Thank you for your constructive comment. As per your suggestion, we conducted additional ablation experiments by selecting T after splitting the timesteps into 5 equal intervals due to resource constraints. The results are presented in the Table B below.

Table B. Ablation of different early step values

We observed that T values around the first and second intervals yield the best protection strength, which we attribute to the significance of early denoising steps in inpainting models. This finding aligns with the motivation and approach of our method, which emphasizes early-stage (closer to pure Gaussian noise, i.e., T) loss.

[Q5-2] Effectiveness of dividing perturbation into sub-perturbations

This is a very intriguing idea! As suggested, we conducted a series of experiments and detailed them in Appendix J.1 of our updated draft.

As shown in Figure 25 of Appendix J.1, we divided a face in a given image into three subparts: (1) eyes and forehead, (2) mouth and cheeks, and (3) neck. Correspondingly, we split the original mask into three masks, each targeting a subpart. Using DiffusionGuard, we generated adversarial perturbations for each subpart, then merged them into a single perturbation matching the original mask's shape.

We compared this merged perturbation with the original DiffusionGuard perturbation under four scenarios: editing the eyes, mouth, neck, and the entire image. The quantitative results are presented in Table D below. Interestingly, the merged perturbation performed similarly to the original for localized edits and slightly better for full-image protection.

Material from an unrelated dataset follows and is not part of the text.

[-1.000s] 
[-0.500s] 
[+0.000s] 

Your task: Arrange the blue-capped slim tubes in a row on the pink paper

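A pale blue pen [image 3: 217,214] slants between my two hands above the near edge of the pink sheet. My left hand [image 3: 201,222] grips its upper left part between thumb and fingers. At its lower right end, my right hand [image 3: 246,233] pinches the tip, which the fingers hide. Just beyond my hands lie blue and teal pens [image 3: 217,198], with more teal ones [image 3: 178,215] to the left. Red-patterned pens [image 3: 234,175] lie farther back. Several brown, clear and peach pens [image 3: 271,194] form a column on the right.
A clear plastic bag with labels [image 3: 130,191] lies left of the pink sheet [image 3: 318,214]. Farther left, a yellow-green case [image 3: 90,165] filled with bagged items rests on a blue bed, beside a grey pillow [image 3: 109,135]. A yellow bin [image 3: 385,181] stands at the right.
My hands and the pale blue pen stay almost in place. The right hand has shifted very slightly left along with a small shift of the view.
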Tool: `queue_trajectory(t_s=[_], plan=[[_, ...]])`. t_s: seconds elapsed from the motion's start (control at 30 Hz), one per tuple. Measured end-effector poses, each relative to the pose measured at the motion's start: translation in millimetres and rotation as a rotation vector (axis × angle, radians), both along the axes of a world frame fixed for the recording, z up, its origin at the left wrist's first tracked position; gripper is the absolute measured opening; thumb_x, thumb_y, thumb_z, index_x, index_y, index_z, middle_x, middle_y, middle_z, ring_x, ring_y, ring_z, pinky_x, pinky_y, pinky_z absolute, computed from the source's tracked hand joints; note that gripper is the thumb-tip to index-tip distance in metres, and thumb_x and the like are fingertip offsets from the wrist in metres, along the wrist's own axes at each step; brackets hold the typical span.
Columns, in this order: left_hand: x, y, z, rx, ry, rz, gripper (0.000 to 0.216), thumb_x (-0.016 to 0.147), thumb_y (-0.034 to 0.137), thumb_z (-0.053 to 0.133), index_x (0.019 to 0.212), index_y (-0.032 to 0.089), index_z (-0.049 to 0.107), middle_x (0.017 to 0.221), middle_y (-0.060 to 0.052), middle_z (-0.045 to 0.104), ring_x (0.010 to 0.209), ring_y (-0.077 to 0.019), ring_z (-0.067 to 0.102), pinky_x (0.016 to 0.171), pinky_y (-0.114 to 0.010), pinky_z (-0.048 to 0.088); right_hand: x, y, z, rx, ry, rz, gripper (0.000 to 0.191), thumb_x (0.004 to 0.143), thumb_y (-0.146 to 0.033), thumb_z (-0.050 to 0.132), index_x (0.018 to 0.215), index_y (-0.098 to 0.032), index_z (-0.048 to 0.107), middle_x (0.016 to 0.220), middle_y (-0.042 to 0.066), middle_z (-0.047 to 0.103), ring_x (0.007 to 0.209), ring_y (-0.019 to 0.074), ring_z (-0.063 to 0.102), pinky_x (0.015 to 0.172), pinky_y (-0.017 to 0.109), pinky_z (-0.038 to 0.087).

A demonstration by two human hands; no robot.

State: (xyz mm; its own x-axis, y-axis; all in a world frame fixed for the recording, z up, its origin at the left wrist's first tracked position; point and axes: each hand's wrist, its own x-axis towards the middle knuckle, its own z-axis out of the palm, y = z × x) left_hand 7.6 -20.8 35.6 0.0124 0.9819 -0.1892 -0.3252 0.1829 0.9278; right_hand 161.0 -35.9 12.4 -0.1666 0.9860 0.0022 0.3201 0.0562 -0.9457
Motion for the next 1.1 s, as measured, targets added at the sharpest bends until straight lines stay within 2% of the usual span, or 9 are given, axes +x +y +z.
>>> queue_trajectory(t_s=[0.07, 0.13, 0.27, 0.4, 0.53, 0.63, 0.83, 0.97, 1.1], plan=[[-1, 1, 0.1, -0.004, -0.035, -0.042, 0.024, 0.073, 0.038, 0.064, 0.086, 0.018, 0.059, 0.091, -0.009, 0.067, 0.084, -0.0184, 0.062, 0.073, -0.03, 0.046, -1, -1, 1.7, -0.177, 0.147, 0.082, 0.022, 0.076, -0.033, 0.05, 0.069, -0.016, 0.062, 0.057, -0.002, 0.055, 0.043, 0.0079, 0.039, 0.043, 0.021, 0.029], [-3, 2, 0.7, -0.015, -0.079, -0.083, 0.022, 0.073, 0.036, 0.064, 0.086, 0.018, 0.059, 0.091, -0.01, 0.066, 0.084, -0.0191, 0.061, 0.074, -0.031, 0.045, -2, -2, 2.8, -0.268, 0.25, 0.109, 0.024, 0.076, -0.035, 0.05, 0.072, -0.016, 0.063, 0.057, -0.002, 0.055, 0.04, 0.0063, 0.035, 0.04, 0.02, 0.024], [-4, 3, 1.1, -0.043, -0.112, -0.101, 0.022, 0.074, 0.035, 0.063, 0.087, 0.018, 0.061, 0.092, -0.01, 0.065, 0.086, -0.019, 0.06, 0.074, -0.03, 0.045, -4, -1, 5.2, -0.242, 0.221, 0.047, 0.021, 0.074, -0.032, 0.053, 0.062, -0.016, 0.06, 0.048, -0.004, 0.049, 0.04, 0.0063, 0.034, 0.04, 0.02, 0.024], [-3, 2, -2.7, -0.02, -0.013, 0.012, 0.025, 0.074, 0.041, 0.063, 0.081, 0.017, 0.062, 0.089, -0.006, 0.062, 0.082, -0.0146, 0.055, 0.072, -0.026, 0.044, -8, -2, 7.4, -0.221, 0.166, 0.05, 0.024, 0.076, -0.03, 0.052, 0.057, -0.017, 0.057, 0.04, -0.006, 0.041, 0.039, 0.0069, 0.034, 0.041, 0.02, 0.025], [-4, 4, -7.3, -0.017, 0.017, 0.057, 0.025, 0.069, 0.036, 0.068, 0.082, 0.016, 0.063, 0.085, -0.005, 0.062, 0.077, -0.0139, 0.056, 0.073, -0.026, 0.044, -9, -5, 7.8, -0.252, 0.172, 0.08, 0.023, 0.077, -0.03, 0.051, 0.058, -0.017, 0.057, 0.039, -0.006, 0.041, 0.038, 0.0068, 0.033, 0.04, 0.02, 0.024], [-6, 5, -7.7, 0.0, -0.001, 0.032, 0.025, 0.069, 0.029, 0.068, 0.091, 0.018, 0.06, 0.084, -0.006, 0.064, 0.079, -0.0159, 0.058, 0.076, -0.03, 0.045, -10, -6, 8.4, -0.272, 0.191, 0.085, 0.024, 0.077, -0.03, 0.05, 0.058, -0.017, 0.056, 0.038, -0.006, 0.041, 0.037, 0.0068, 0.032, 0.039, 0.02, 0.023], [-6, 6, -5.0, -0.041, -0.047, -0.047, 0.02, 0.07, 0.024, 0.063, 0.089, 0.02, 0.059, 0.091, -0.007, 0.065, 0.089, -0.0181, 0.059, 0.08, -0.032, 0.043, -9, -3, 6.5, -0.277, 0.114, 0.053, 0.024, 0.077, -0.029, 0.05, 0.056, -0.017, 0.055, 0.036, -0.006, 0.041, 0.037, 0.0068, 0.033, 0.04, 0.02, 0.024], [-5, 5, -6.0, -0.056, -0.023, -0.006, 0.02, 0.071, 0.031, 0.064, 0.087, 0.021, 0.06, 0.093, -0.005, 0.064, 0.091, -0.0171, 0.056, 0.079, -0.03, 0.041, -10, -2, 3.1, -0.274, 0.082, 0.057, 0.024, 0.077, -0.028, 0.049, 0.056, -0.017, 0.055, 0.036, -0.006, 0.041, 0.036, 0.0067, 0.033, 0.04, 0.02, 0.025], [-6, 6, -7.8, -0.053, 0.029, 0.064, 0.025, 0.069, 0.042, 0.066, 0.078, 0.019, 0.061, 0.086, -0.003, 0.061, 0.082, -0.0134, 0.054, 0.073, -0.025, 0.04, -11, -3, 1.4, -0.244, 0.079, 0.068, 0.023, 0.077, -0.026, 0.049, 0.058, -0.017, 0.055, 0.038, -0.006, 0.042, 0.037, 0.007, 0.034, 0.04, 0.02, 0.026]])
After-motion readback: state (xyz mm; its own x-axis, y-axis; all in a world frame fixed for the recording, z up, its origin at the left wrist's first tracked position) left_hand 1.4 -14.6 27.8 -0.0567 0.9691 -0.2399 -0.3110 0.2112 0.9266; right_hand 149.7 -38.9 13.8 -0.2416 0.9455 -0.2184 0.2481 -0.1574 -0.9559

Table D. Sub-perturbation quantitative results

While the idea of generating sub-perturbation has great potential for development, it did not consistently enhance protection in this experiment, likely because the protective noise over targeted areas is not inputted to the inpainting model. Despite this, the approach shows promise, especially when inpainting the background, instead of inside the face. For instance, if a malicious user regenerated everywhere except the eyes and the nose, this idea could be more effective than default perturbations.

Thank you again for suggesting this fascinating idea about sub-perturbations, and we will continue to explore any possible directions to enhance its effectiveness.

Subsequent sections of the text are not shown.